Monday night Ald. Dan Knight (5th), whose ward is the scene of this charade/farce, termed it “a 3-year travesty” while sternly admonishing City Staff to make certain it “can’t happen again.”  As can be seen in e-mail traffic as recently as last month, however, Knight still was being told by Cutaia that 322 Vine lacked the “acceptable swales” that Bono claimed “existed in 2008, when he performed and approved the final drainage design”; and that City code enforcement was still proceeding.   

The Mayor and the City Council should take this fiasco seriously and treat it as what it appears to be: hard evidence that something is very wrong in the City’s building department and won’t be going away on its own accord.  That something makes the City’s building code a joke, at least to some people – which is why a legitimate investigation needs to be conducted.

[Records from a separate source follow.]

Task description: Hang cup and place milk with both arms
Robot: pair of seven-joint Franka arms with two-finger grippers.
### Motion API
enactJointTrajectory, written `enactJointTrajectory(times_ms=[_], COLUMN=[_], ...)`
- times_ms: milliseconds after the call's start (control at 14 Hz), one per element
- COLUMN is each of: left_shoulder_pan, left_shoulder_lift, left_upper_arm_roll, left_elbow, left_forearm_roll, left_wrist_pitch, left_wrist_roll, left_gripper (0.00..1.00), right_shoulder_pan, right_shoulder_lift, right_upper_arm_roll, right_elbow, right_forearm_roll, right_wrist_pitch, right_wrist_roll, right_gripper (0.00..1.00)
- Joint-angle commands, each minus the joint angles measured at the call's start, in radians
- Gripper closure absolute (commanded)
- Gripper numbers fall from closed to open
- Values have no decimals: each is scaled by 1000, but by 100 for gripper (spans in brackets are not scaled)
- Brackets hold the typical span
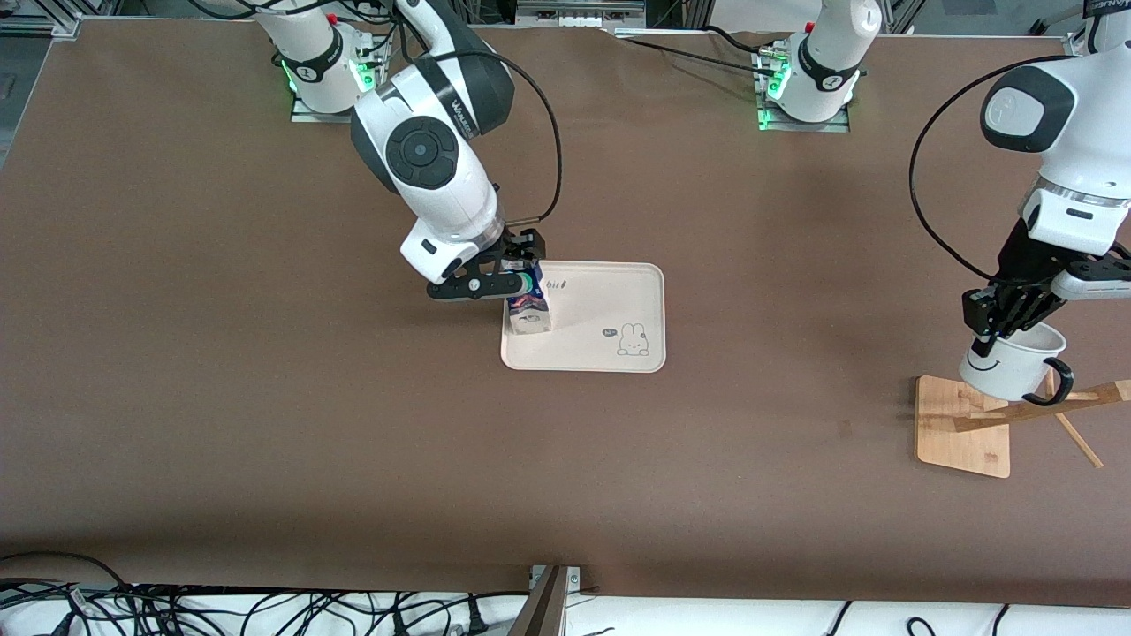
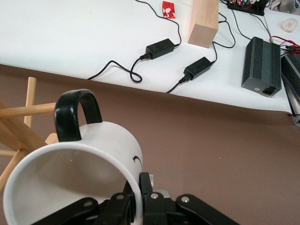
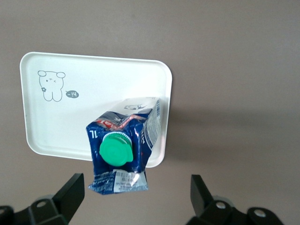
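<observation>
While the right gripper (image 3: pixel 136 197) gapes over milk (image 3: pixel 124 145) seemingly on the tray (image 3: pixel 70 122), left fingers (image 2: pixel 146 185) pinch the cup (image 2: pixel 70 178).

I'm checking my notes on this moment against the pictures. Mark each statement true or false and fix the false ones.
1. The milk stands on the white tray. True.
2. The right gripper is clamped on the milk. False: its fingers are spread wide, clear of the carton on both sides.
3. The left gripper holds the cup by its rim. True.
4. The cup's handle already hangs on a peg of the wooden rack. False: the cup is over the rack, its handle just beside a peg, not yet on it.
5. The tray carries a rabbit drawing. True.
</observation>
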Motion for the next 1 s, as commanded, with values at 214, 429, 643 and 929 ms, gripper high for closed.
enactJointTrajectory(times_ms=[214,429,643,929], left_shoulder_pan=[2,0,0,-3], left_shoulder_lift=[42,65,86,114], left_upper_arm_roll=[28,32,35,75], left_elbow=[37,59,83,132], left_forearm_roll=[-81,-78,-73,-90], left_wrist_pitch=[10,10,10,2], left_wrist_roll=[155,157,170,226], left_gripper=[100,100,100,100], right_shoulder_pan=[23,38,57,61], right_shoulder_lift=[78,79,110,122], right_upper_arm_roll=[-6,-8,-8,-9], right_elbow=[27,21,18,19], right_forearm_roll=[1,-2,-11,-27], right_wrist_pitch=[122,122,124,125], right_wrist_roll=[17,15,15,4], right_gripper=[0,0,10,60])
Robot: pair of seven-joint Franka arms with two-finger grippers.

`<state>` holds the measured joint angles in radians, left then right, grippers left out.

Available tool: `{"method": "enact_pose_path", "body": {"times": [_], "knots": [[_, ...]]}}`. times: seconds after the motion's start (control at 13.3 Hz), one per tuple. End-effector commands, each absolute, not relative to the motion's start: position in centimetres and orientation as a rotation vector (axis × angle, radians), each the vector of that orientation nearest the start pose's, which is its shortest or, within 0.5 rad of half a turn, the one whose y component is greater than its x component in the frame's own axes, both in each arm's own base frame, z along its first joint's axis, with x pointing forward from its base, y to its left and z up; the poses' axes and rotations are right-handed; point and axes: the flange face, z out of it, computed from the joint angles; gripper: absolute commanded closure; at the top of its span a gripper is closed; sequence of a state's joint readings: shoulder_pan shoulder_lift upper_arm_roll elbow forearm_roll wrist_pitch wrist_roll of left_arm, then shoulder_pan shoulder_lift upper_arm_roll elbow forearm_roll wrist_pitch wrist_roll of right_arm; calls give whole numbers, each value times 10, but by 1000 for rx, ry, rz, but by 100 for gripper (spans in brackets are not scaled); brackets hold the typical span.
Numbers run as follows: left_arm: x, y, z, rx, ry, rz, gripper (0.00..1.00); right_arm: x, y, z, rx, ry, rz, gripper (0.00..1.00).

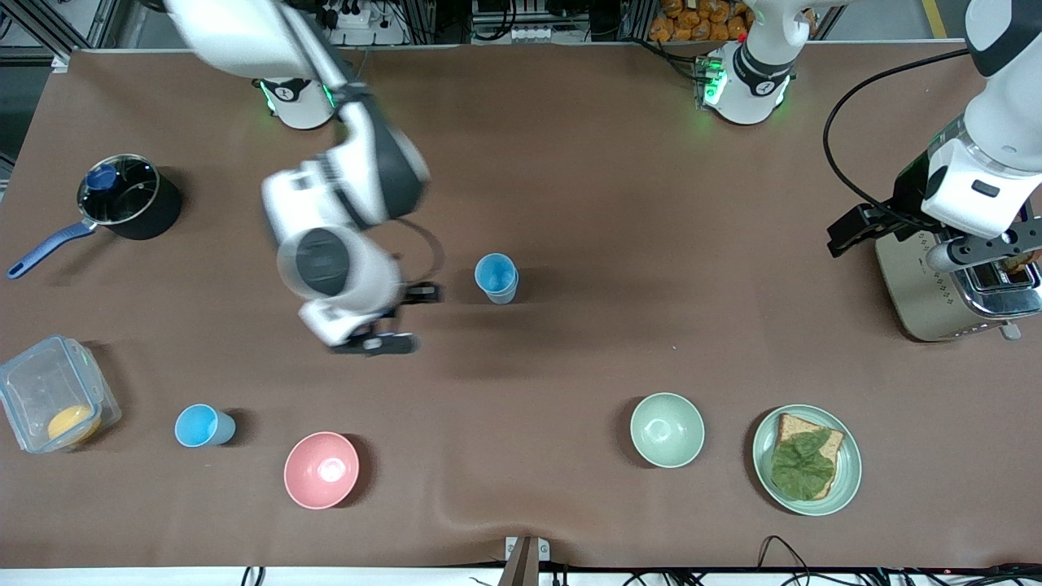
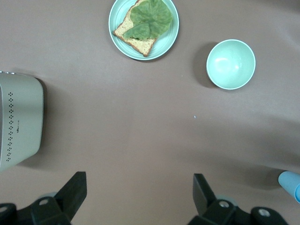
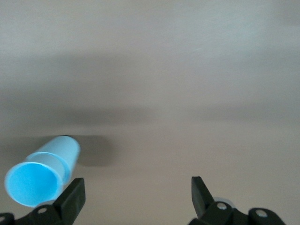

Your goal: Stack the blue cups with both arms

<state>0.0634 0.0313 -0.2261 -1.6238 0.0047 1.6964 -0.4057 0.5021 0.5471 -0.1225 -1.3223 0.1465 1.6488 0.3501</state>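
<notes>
One blue cup stands upright mid-table; a second rim shows on its wall, like one cup nested in another. It also shows in the right wrist view and at the edge of the left wrist view. Another blue cup stands nearer the front camera toward the right arm's end, between the clear box and the pink bowl. My right gripper is open and empty, over bare table beside the mid-table cup. My left gripper is open and empty, over the table beside the toaster.
A pink bowl, a pale green bowl and a plate with bread and a leaf stand near the front edge. A toaster, a black pot and a clear box stand at the table's ends.
</notes>
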Motion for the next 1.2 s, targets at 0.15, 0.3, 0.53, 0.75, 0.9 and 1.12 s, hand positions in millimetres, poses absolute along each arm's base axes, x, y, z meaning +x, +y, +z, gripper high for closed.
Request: {"method": "enact_pose_path", "body": {"times": [0.15,0.3,0.53,0.75,0.9,1.12], "knots": [[563,-85,601,-3154,-365,-54,0,607,141,408,-3081,-147,374,0],[558,-73,611,-3132,-372,-77,0,593,79,402,-3098,-132,323,0],[550,-66,616,-3136,-172,-39,0,561,39,404,-3167,-148,268,0],[543,-52,620,-3132,-70,-17,0,544,0,412,-3202,-125,218,0],[542,-52,620,-3132,-8,-17,0,545,-25,423,-3197,-100,209,0],[542,-53,622,-3134,-5,-21,0,551,-29,461,-3190,-53,230,0]]}}
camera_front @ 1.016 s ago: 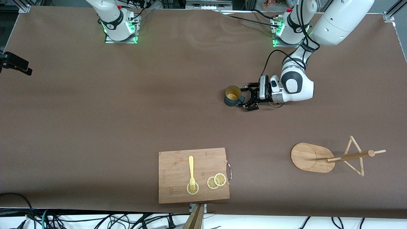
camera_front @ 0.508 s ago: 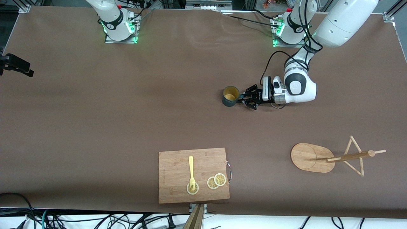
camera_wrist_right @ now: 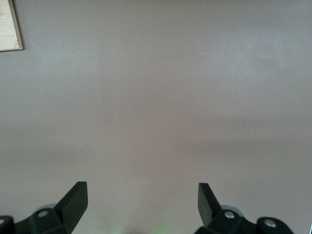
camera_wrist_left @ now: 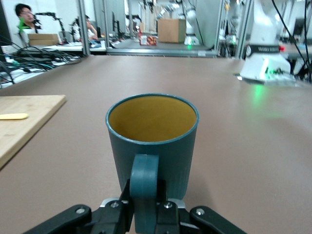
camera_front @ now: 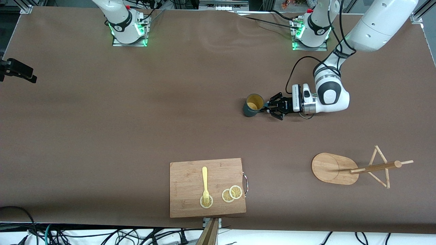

Of course there likely will be attempts at wholesale dumping of all responsibility on the recently-departed Hock and the less-recently departed Carrie Davis, who ostensibly supervised Cutaia in the early stages of this debacle.  That’s called the “empty chair” defense in legal circles, and it will be especially inviting here because Davis wae sacked by Hock, albeit belatedly and in one of his many incidents of mis-management that nevertheless earned him a new contract in late 2010 with a $120,000+ severance package.  Feel free to thank Alds. Joe Sweeney and Rich DiPietro for that waste of tax dollars.

But from the looks of just the information we’ve been able to review in recent days, Getz may not have been too far off the mark when he voiced his suspicions to the Council Monday night of “back-room deals” involving City employees and consultants.  Or, in Chicago parlance, the possibility that somebody may have “a guy” at “the Hall.”

Only this “Hall” is 505 Butler Place.